_Exercise instructions_:
Would you please copy the part of the material below that opens with the line containing "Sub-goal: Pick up" and closes with the line containing "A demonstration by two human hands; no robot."? Copy it exactly, and only it.

....

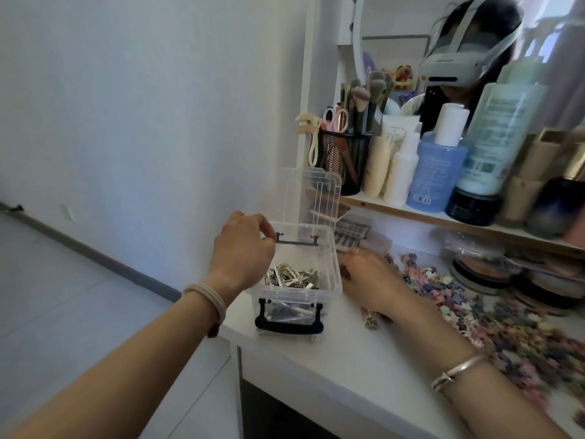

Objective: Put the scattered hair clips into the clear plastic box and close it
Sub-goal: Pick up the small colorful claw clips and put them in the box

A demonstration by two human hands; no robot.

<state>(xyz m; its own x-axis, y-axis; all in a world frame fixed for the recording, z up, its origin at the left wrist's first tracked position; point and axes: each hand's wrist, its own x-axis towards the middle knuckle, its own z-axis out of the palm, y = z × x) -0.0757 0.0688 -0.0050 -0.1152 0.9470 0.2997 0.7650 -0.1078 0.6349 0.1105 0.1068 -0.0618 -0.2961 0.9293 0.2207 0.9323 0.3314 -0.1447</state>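
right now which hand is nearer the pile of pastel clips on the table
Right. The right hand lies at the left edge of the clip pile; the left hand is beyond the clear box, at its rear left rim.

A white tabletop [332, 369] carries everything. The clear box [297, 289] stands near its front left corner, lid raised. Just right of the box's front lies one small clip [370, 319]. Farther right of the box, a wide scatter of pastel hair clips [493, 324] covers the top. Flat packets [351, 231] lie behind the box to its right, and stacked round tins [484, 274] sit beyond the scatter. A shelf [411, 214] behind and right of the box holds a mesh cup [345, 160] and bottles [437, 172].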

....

_Answer section_:
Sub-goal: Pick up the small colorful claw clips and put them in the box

A demonstration by two human hands; no robot.

The answer given above is the complete response.